4.4. De rechtbank heeft het Uwv veroordeeld in de proceskosten van appellant in beroep tot een bedrag van € 77,80 aan reiskosten met het openbaar vervoer tweede klasse en zij heeft tevens bepaald dat het Uwv het in beroep betaalde griffierecht ad € 37,-- aan appellant vergoedt. Het verzoek van appellant tot vergoeding van de door hem in bezwaar gemaakte kosten heeft de rechtbank afgewezen omdat appellant niet, zoals artikel 7:15 van de Awb voorschrijft, in de bezwaarfase om vergoeding van deze kosten heeft verzocht. In hetgeen appellant in hoger beroep heeft aangevoerd heeft de Raad geen aanknopingspunten gevonden voor het oordeel dat de rechtbank de vergoeding van proceskosten in beroep met toepassing van het Besluit proceskosten bestuursrecht onjuist heeft vastgesteld. De Raad stelt vast dat het primaire besluit van 26 november 2004 niet is herroepen, zodat ook om die reden het verzoek om vergoeding van de gemaakte kosten in bezwaar niet kan worden toegewezen. Het Uwv is derhalve verplicht, zoals opgenomen in het dictum van de aangevallen uitspraak, een bedrag van € 77,80 aan proceskosten in beroep en het bedrag van € 37,-- ter vergoeding van het betaalde griffierecht aan appellant te betalen.

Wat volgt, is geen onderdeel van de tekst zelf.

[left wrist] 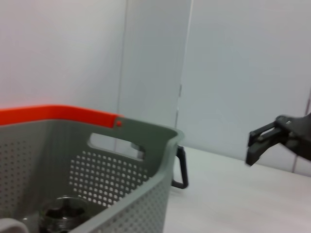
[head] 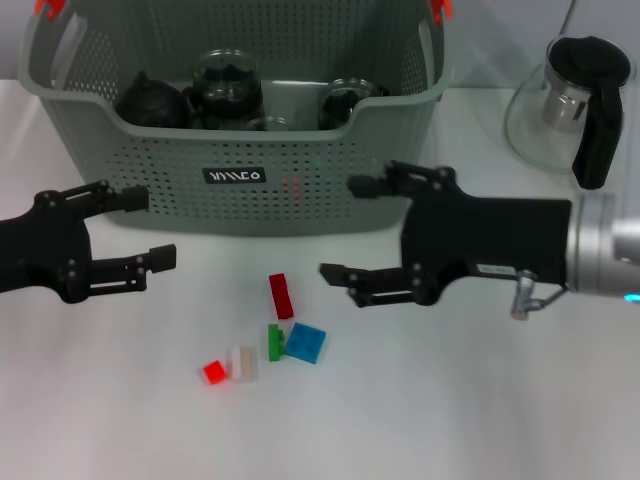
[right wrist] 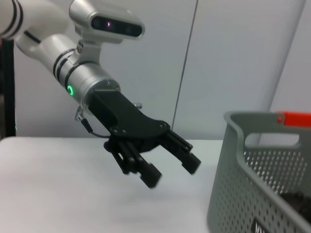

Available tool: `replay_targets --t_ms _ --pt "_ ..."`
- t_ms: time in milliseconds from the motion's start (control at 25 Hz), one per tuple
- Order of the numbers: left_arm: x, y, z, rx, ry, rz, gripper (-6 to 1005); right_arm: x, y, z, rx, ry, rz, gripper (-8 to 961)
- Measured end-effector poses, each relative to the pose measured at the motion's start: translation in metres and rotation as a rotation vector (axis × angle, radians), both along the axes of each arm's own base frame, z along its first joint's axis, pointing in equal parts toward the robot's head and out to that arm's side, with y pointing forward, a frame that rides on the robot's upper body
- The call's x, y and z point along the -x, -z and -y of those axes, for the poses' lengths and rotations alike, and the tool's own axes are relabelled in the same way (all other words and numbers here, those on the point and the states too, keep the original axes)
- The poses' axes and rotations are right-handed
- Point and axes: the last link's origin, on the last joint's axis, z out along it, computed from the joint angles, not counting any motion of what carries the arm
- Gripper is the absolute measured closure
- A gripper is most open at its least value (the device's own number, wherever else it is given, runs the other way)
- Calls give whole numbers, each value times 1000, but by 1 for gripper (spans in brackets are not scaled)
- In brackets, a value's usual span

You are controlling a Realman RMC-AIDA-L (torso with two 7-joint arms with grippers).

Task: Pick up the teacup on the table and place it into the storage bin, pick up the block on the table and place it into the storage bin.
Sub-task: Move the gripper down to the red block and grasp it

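The blocks are lying in a tight cluster on the table (head: 500, 420) in front of the storage bin (head: 240, 170), so a descending gripper is risking a nudge to the neighbours or a grasp on two pieces at once. The dark red block (head: 281, 295) is sitting nearest the bin; the blue block (head: 304, 343) and green block (head: 273, 342) are touching each other. The right gripper (head: 352, 228) is hovering in front of the bin with fingers spread wide, holding nothing. The left gripper (head: 148, 228) is likewise spread and empty (also in front of the bin). Dark teaware is already resting inside the bin.
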Motion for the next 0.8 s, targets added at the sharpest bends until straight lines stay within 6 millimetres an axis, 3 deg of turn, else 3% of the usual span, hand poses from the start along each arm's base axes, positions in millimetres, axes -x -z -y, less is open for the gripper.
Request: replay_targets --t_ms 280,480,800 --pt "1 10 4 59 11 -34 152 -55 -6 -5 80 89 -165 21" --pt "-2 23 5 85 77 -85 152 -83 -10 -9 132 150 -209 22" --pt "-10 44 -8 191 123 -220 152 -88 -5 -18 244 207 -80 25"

4.5. Appellant heeft terecht aangevoerd dat de rechtbank heeft verzuimd in het dictum van haar uitspaak op te nemen dat het Uwv de vergoeding van € 400,-- aan immateriële schade aan hem dient te betalen. Naar het oordeel van de Raad is sprake van een kennelijke misslag van de rechtbank. De Raad zal deze misslag herstellen door in het dictum van zijn uitspraak op te nemen dat het Uwv wordt veroordeeld tot betaling van € 400,-- aan appellant.
4.6. Uit het vorenstaande vloeit voort dat de grieven van appellant, met uitzondering van de grief inzake het dictum van de aangevallen uitspraak, niet slagen. De aangevallen uitspraak komt, met inachtneming van hetgeen in 4.5 is overwogen, voor bevestiging in aanmerking.
5. De Raad ziet geen aanleiding het Uwv te veroordelen in de proceskosten van appellant in hoger beroep en evenmin aanleiding om te bepalen dat het Uwv het door appellant in hoger beroep betaalde griffierecht vergoedt.
De Centrale Raad van Beroep;
Bevestigt de aangevallen uitspraak;
Veroordeelt het Uwv tot betaling aan appellant van een schadevergoeding ten bedrage van € 400,--.
Deze uitspraak is gedaan door R.C. Schoemaker als voorzitter en C. van Viegen en J.F. Bandringa als leden, in tegenwoordigheid van R.L.G. Boot als griffier.
De beslissing is uitgesproken in het openbaar op 26 april 2010.